Say what you will about Rotten Tomatoes – when a movie scores 98%, it’s usually pretty damn good. Pixar’s latest offering, Inside Out, scored 98%, so Betsy and I saw it, and I can confirm it’s pretty damn good. For my money, it’s tied with The Incredibles for best Pixar film. And that’s saying something.

The premise is simple. Every person’s mind can be visualized as a mini world, overseen by the personifications of five main emotions: Joy, Sadness, Anger (Lewis Black!), Fear, and Disgust. Our hero, an eleven-year-old girl named Riley, has these little guys in her head like everyone else. Of the five, Joy is the leader – or at least first among equals – and the other four all share her goal of making Riley happy.

When Riley and her family move from her hometown (in Minnesota, eh?) to San Francisco, she does her best to cope. It’s a struggle, but she’s a positive kid – Joy has done her work well.

And then one day, Joy and Sadness get yanked out of Headquarters. To get back, they’re forced into a journey across the vast expanse of Riley’s mind. Meanwhile, Riley is left with only Anger, Fear, and Disgust running the show. She has lost the capacity for both happiness and genuine sadness. Her life spirals rapidly. Her relationships break down. She stops caring about anything. Finally, she loses the ability to feel any real emotion at all. She’s dying inside.

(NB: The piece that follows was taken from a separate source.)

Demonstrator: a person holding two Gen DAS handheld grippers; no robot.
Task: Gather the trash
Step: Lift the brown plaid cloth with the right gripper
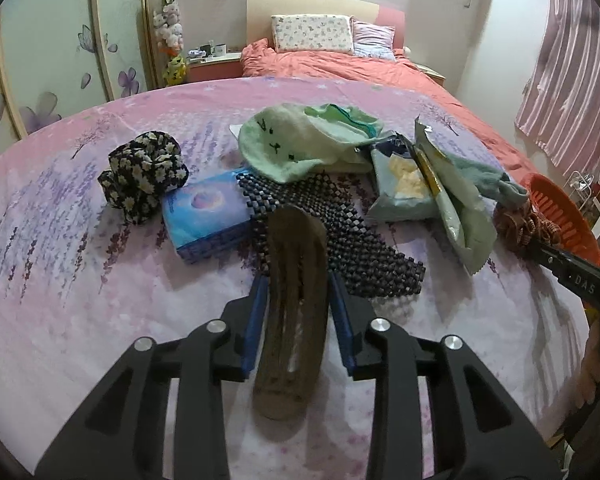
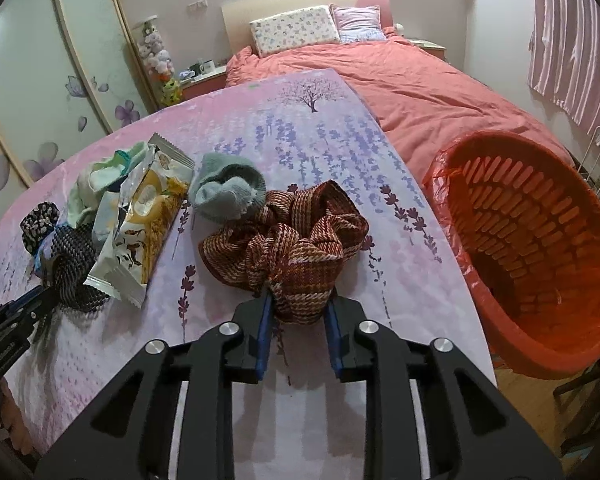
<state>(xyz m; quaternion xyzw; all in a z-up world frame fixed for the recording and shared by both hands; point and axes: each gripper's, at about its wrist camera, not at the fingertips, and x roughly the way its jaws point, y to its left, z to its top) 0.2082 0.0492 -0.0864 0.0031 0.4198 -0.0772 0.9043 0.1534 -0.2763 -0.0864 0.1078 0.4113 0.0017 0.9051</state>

They never spell it out, but it’s abundantly clear what’s happening. Riley, an eleven-year-old girl, is sinking into clinical depression.

And if you think that’s heavy, how about the conclusion of the film: that mere happiness is not the goal of life; that sadness and joy are symbiotically linked, like yin and yang, and neither can exist without the other; that Riley can only grow up by accepting that sadness is a fundamental part of who she is.

Pretty adult stuff for a Disney cartoon. I mean, when they bust out the PG rating, you know shit has gotten real.

What's happening to our daughter?

What’s happening to our daughter?

Of course, despite its moments of darkness – and there are many – Inside Out is basically a happy movie, bursting with color, energy, cleverness, humor, and the exceptional polish and attention to detail we’ve come to expect from all of Pixar’s work. And sprinkled in with the humor are genuine insights, as when  a character casually explains that the contents of two boxes – Facts and Opinions – are always getting mixed up, and nobody really bothers to sort them out properly.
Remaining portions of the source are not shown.